Dataset excerpts:
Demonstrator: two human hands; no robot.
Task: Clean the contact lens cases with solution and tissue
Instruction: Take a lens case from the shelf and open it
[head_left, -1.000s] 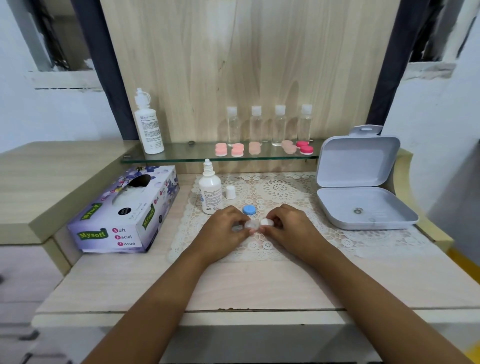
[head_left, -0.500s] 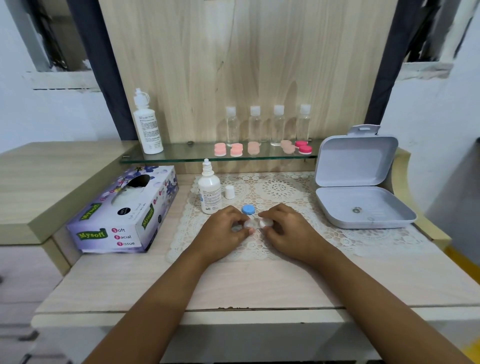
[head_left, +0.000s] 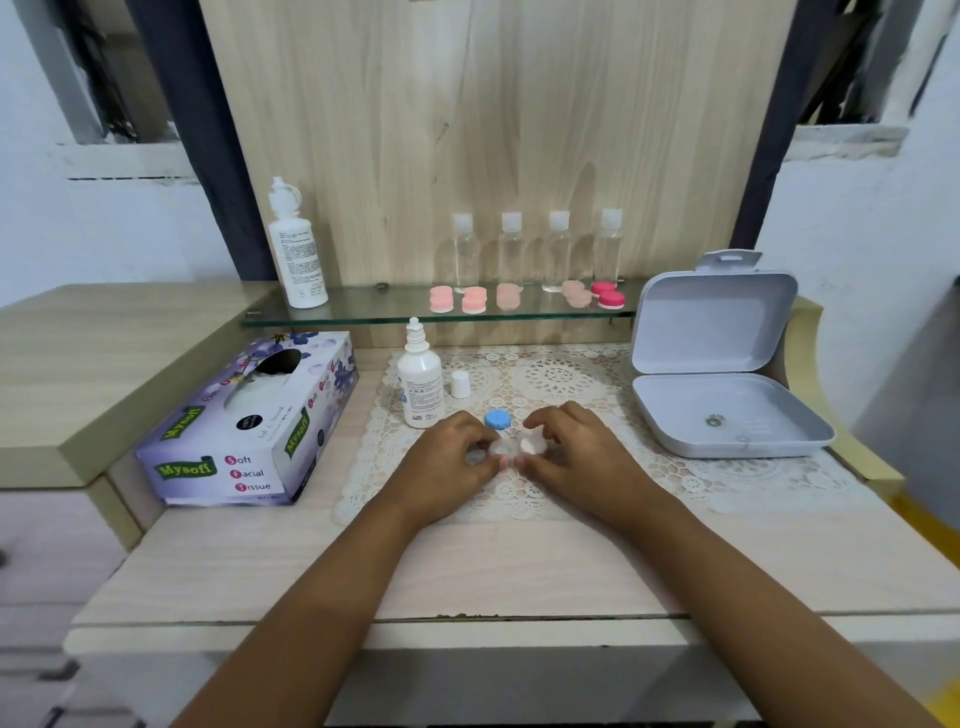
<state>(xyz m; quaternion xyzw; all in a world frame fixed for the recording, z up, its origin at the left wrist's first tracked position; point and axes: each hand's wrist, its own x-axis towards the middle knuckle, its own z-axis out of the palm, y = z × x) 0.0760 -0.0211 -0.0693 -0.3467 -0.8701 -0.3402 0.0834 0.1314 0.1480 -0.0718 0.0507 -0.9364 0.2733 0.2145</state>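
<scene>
Pinching a small see-through plastic lens case between them, both hands are resting low on a white lace mat with round openwork patterns. The left hand is curling its fingers and thumb around the case's left end, while the right hand is closing its fingertips on the round white cap sitting on the case's right end. A round blue cap is lying loose on the lace just behind the case. To the left, a white solution bottle is standing upright with its nozzle bare, and its little white lid is standing just beside it. A purple flowered cardboard tissue box is sitting farther left on the pale wood-grain desk, white tissue showing in its oval slot. A smooth grey plastic box with rounded corners is lying hinged open on the right. Behind, a glass shelf is carrying several round pink cases, four clear bottles with white tops and a tall white bottle.
</scene>
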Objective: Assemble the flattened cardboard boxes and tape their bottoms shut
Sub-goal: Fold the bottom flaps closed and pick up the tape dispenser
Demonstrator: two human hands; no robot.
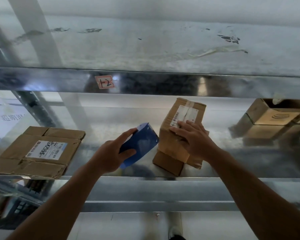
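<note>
Blue tape dispenser (142,144): gripped in left hand (111,156), at 9 o'clock of the cardboard box (173,141). Right hand (196,139): flat, palm down, pressing that box. Recommended: pin flaps square, lay tape along seam. Flattened box (38,151): far 9 o'clock.

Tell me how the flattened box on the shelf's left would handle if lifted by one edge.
The flattened box looks creased and worn, so it would probably sag or fold along its flaps. Thin and flat, it is likely light and would slide, not tip.

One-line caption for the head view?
Left hand grips blue tape dispenser; right hand rests on cardboard box on metal shelf.
</note>
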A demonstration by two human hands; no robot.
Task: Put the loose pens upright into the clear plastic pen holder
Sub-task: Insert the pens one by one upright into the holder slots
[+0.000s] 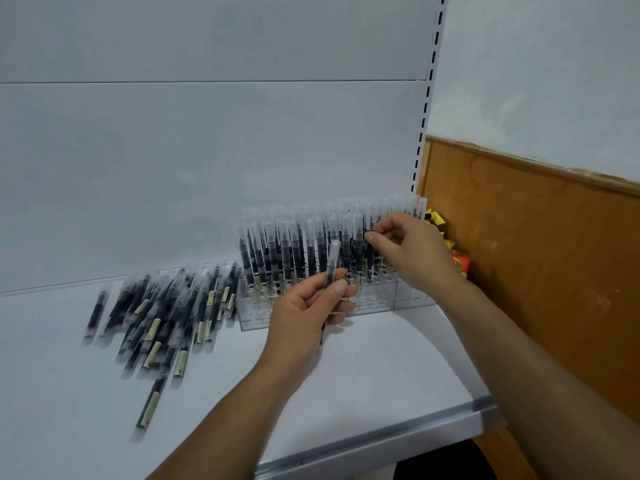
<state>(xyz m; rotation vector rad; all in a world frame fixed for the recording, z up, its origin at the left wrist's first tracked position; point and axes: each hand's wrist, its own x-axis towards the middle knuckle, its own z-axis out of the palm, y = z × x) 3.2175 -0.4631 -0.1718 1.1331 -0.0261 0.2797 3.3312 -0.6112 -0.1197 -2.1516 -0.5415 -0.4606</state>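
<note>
— Where is the pen just now?

— In the left hand, upright, cap on top, just in front of the pen holder. The fingers curl round its lower half, thumb pressed against the barrel.

— And the right hand?

— Over the right part of the holder. Its fingers are pressed together at the tips, pinching the top of one of the standing pens; the other fingers are loosely bent behind.

— What is in the holder?

— Rows of capped pens standing upright, crowded at the back and left. Several front holes near the left hand look open.

— The rest?

— The loose pens lie in a heap on the shelf, just left of the holder, with one pen lying apart, nearer the edge.
</note>
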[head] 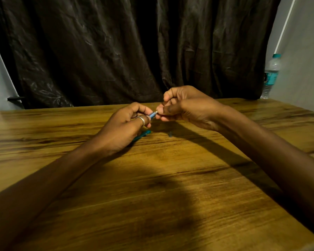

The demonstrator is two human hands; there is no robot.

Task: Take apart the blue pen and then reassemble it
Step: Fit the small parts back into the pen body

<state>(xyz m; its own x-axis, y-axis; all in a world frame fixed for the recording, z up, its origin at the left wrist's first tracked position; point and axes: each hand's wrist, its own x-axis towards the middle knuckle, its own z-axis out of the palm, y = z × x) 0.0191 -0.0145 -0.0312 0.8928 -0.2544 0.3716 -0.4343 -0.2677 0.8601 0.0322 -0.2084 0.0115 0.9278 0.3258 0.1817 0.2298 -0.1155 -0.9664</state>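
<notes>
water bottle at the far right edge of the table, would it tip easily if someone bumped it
Probably yes. The water bottle stands upright and looks tall and narrow, so a knock near its cap would likely topple it. It looks like thin clear plastic, so likely light; how full it is cannot be told. Once down, its round body would probably roll on the wooden table.

No legible text; bottle label [270, 77] unreadable.

Water bottle [271, 75] beside dark curtain [116, 51], wooden table [152, 196].
</notes>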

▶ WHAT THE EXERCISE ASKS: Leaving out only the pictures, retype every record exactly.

▶ FINISHED EXERCISE:
Demonstrator: two human hands; no robot.
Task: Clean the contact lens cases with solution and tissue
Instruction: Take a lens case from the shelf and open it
[head_left, -1.000s] 
[head_left, -0.500s] 
[head_left, +0.000s] 
<state>(xyz m; quaternion xyzw; all in a world frame fixed for the recording, z up, its origin at the left wrist's first tracked position; point and axes: each hand's wrist, its own x-axis towards the middle knuckle, its own z-axis out of the palm, y = z × x) 0.0760 -0.0211 -0.0693 -0.3467 -0.8701 -0.3402 0.0834 0.1314 0.1480 -0.0718 0.0507 -0.9364 0.2733 0.2145</state>
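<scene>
Pinching a small see-through plastic lens case between them, both hands are resting low on a white lace mat with round openwork patterns. The left hand is curling its fingers and thumb around the case's left end, while the right hand is closing its fingertips on the round white cap sitting on the case's right end. A round blue cap is lying loose on the lace just behind the case. To the left, a white solution bottle is standing upright with its nozzle bare, and its little white lid is standing just beside it. A purple flowered cardboard tissue box is sitting farther left on the pale wood-grain desk, white tissue showing in its oval slot. A smooth grey plastic box with rounded corners is lying hinged open on the right. Behind, a glass shelf is carrying several round pink cases, four clear bottles with white tops and a tall white bottle.
</scene>
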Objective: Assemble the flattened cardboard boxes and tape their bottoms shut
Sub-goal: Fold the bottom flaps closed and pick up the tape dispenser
Demonstrator: two human hands; no robot.
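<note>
Blue tape dispenser (142,144): gripped in left hand (111,156), at 9 o'clock of the cardboard box (173,141). Right hand (196,139): flat, palm down, pressing that box. Recommended: pin flaps square, lay tape along seam. Flattened box (38,151): far 9 o'clock.

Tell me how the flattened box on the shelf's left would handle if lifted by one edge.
The flattened box looks creased and worn, so it would probably sag or fold along its flaps. Thin and flat, it is likely light and would slide, not tip.

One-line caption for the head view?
Left hand grips blue tape dispenser; right hand rests on cardboard box on metal shelf.
</note>
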A demonstration by two human hands; no robot.
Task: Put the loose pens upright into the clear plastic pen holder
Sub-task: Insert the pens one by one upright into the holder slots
[+0.000s] 
<state>(xyz m; rotation vector rad; all in a world frame fixed for the recording, z up, its origin at the left wrist's first tracked position; point and axes: each hand's wrist, its own x-axis towards the middle knuckle, its own z-axis out of the palm, y = z × x) 3.2175 -0.4631 -0.1718 1.1331 -0.0261 0.2797 3.3312 -0.6112 -0.1197 -2.1516 -0.5415 -0.4606</state>
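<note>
— Where is the pen just now?

— In the left hand, upright, cap on top, just in front of the pen holder. The fingers curl round its lower half, thumb pressed against the barrel.

— And the right hand?

— Over the right part of the holder. Its fingers are pressed together at the tips, pinching the top of one of the standing pens; the other fingers are loosely bent behind.

— What is in the holder?

— Rows of capped pens standing upright, crowded at the back and left. Several front holes near the left hand look open.

— The rest?

— The loose pens lie in a heap on the shelf, just left of the holder, with one pen lying apart, nearer the edge.
</note>
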[head] 

The demonstrator is two human hands; there is no robot.

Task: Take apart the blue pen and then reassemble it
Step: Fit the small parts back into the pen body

<state>(xyz m; its own x-axis, y-axis; all in a world frame fixed for the recording, z up, its origin at the left wrist's first tracked position; point and axes: each hand's wrist, its own x-axis towards the middle knuckle, its own z-axis out of the palm, y = z × x) 0.0191 -0.0145 -0.0312 0.8928 -0.2544 0.3716 -0.4343 -0.2677 0.8601 0.0322 -0.2084 0.0115 0.9278 0.3258 0.1817 0.2298 -0.1155 -0.9664</state>
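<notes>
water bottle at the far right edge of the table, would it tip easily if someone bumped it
Probably yes. The water bottle stands upright and looks tall and narrow, so a knock near its cap would likely topple it. It looks like thin clear plastic, so likely light; how full it is cannot be told. Once down, its round body would probably roll on the wooden table.

No legible text; bottle label [270, 77] unreadable.

Water bottle [271, 75] beside dark curtain [116, 51], wooden table [152, 196].
</notes>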

The output is complete as it stands.